→ **TASK STATEMENT**
Could you transcribe exactly the lines below, from the line with "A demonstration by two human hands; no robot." through the line with "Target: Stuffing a", and nothing else, leaving out the pictures?

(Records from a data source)

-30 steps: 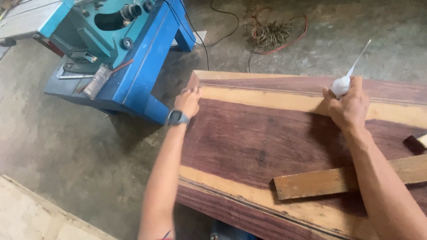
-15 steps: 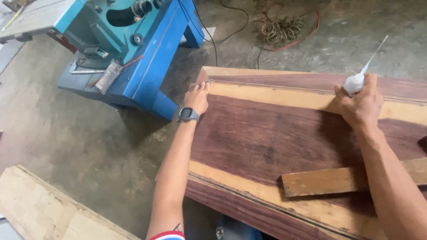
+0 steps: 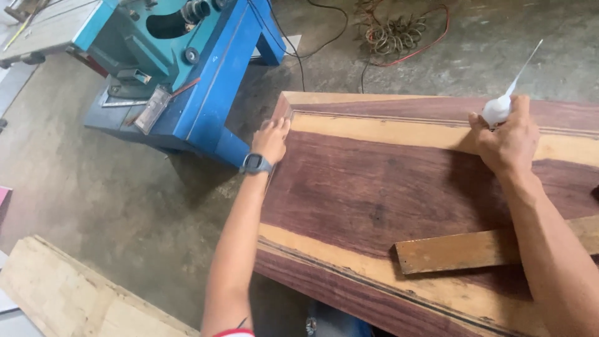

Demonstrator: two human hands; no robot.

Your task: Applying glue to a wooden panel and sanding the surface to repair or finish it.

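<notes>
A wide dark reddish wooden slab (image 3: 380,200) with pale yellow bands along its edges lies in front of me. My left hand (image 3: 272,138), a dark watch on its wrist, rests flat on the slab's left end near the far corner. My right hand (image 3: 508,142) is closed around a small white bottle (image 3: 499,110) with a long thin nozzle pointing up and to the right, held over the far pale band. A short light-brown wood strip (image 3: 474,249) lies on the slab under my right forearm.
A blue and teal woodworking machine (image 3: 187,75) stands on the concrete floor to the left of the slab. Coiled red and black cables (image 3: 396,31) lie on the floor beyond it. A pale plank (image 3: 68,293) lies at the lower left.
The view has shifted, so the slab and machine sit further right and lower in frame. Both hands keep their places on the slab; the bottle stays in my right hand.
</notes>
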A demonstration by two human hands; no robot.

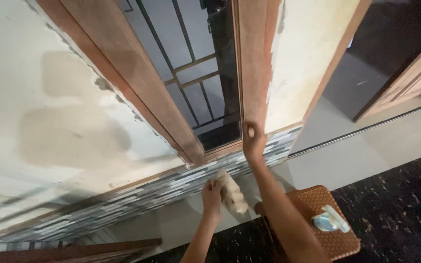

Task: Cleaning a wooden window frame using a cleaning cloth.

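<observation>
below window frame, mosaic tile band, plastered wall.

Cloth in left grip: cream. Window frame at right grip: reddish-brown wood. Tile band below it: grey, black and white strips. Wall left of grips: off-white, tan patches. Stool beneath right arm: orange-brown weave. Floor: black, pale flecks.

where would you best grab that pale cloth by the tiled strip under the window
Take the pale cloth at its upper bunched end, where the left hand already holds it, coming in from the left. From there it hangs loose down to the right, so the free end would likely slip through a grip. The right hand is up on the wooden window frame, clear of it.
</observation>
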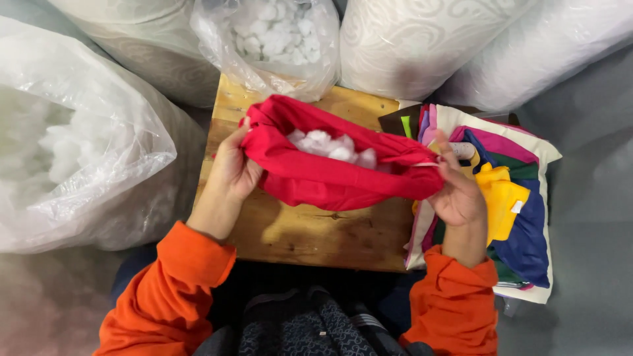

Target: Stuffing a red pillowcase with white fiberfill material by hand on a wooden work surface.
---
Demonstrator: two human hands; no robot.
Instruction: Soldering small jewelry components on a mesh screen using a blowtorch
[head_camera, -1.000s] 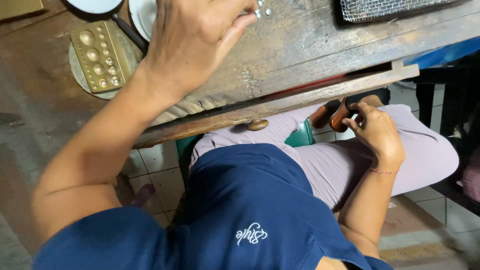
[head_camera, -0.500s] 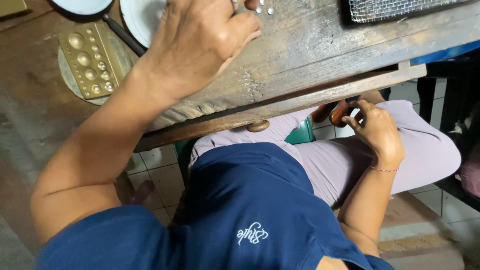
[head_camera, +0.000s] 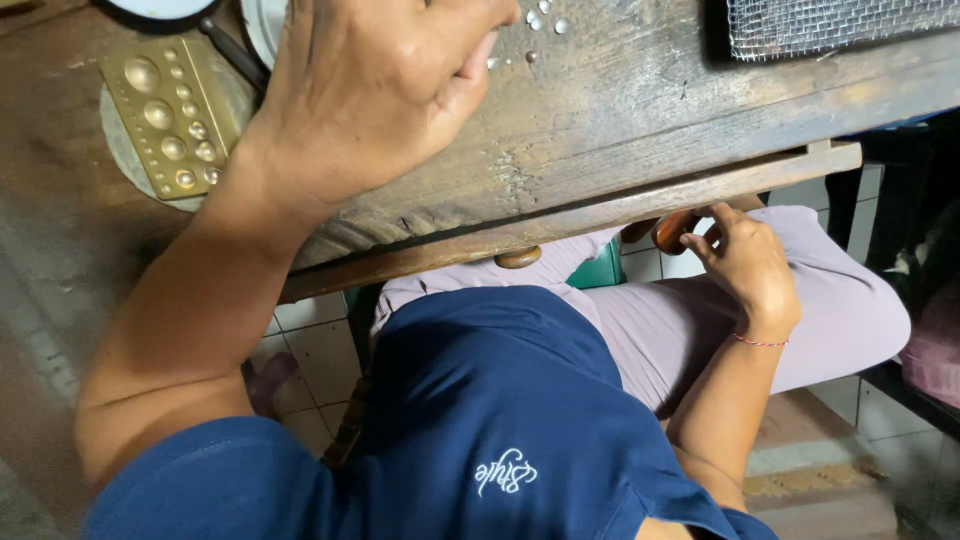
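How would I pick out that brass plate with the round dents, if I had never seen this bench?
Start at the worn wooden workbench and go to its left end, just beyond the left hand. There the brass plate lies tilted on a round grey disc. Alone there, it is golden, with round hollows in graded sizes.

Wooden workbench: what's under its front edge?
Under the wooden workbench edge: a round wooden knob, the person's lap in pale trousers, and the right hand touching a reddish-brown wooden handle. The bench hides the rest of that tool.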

→ **SOLUTION**
A demonstration by two human hands; no robot.


Task: Cleaning a wooden window frame using a cleaning cloth.

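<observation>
below window frame, mosaic tile band, plastered wall.

Cloth in left grip: cream. Window frame at right grip: reddish-brown wood. Tile band below it: grey, black and white strips. Wall left of grips: off-white, tan patches. Stool beneath right arm: orange-brown weave. Floor: black, pale flecks.

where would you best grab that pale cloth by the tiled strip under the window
Take the pale cloth at its upper bunched end, where the left hand already holds it, coming in from the left. From there it hangs loose down to the right, so the free end would likely slip through a grip. The right hand is up on the wooden window frame, clear of it.
</observation>
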
Target: Stuffing a red pillowcase with white fiberfill material by hand on a wooden work surface.

As written, the answer is complete.